Stated preference studies are increasingly being used to understand people’s views about the relative importance of different criteria for making health care priority setting decisions. Such studies typically involve presenting survey respondents with priority setting scenarios involving hypothetical patients and medical conditions. In order to minimise bias, researchers usually present the scenarios in an abstract manner and provide limited descriptive information. This has led to concerns that the answers given by respondents do not reflect those that they might have given had they been better informed about the nature of the hypothetical medical conditions and the patients affected by them.
A further concern associated with public preference studies is that it is unclear whether the respondents would agree with the policy implications of their responses to the abstract choice tasks. The extent to which respondents in social preference studies agree with researchers’ interpretations of their responses has received only limited attention in the health economics literature to date.

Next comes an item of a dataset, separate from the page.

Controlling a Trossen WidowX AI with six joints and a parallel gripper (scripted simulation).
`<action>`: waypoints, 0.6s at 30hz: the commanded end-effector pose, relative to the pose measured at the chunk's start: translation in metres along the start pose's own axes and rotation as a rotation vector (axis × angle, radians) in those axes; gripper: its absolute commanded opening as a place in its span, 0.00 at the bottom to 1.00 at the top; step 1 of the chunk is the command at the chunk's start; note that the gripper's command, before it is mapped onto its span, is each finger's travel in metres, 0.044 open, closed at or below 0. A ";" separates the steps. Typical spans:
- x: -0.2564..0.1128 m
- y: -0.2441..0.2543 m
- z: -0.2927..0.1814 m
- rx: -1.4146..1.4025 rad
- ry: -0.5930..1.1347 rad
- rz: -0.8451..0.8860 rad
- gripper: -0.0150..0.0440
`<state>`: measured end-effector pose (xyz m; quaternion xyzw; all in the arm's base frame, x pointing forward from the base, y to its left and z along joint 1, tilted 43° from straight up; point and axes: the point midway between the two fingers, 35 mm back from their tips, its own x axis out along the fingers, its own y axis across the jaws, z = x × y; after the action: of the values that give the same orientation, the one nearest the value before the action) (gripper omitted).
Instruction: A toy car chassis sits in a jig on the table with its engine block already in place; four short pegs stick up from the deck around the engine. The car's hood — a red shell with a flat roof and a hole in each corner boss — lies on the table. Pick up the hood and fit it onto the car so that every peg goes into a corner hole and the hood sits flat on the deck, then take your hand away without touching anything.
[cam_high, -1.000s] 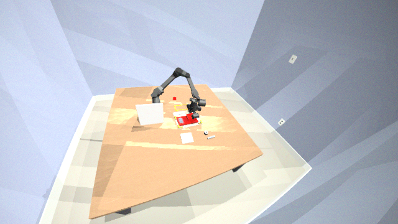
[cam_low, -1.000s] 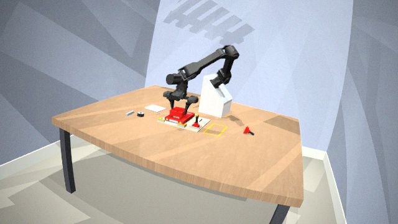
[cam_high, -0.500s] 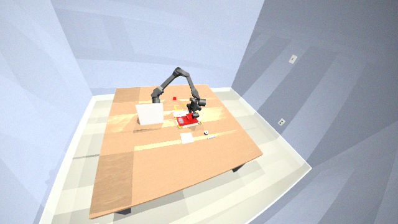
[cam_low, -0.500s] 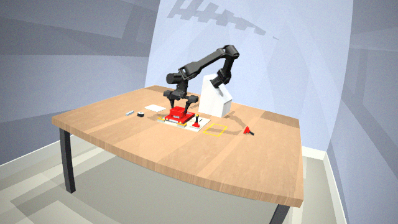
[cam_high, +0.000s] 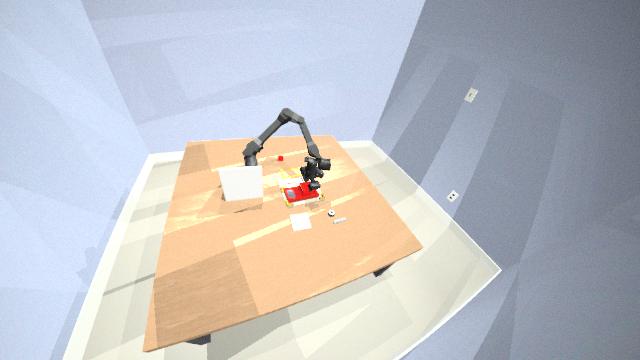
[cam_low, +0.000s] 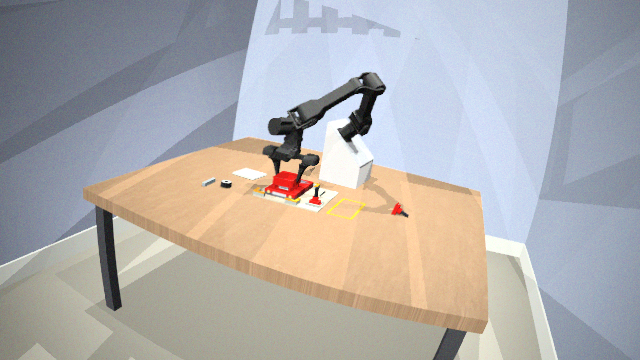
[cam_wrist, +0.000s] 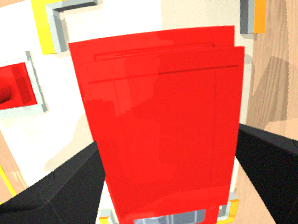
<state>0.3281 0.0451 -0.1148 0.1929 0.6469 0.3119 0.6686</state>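
The red hood (cam_low: 284, 177) (cam_wrist: 160, 125) is between the two fingers of my gripper (cam_low: 288, 179) (cam_wrist: 167, 137), which is shut on its sides. The hood is over the red chassis (cam_low: 303, 189) (cam_wrist: 150, 36), low above it or on its deck; I cannot tell which. In the wrist view the hood's roof fills the middle, with a strip of red chassis past its far edge and a grey window at the bottom. The chassis sits in the jig, whose yellow-and-grey corner blocks (cam_low: 293, 201) (cam_wrist: 57, 30) stand around it. The engine block, pegs and corner holes are hidden under the hood.
A red part with a black stem (cam_low: 315, 201) stands beside the chassis. A white box (cam_high: 242, 183) (cam_low: 340, 160) stands near the arm's base. A white sheet (cam_high: 300, 222) (cam_low: 249, 174), a black ring (cam_high: 331, 213) (cam_low: 226, 184), a grey bar (cam_high: 339, 220) (cam_low: 208, 181) and a red-and-black piece (cam_low: 397, 209) lie around.
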 end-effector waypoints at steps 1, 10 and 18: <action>0.000 0.000 0.000 0.002 -0.002 -0.007 0.25; 0.003 0.000 0.000 0.002 -0.003 -0.009 0.25; 0.007 0.000 0.000 0.002 -0.003 -0.010 0.25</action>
<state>0.3277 0.0472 -0.1174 0.1918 0.6468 0.3076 0.6710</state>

This study examines the impact of alternative presentations of hypothetical priority setting scenarios, and the extent to which the study respondents agree with the policy implications of their responses to stated preference tasks. A survey was designed to elicit data on people’s preferences regarding health care priority setting. The questions formed the basis for two focus group discussions and a self-completion Internet survey.
The results show that people’s stated preferences regarding hypothetical scenarios are influenced by the way in which the information is presented to them. They also show that people do not always agree with the policy implications of their responses to the stated preference tasks.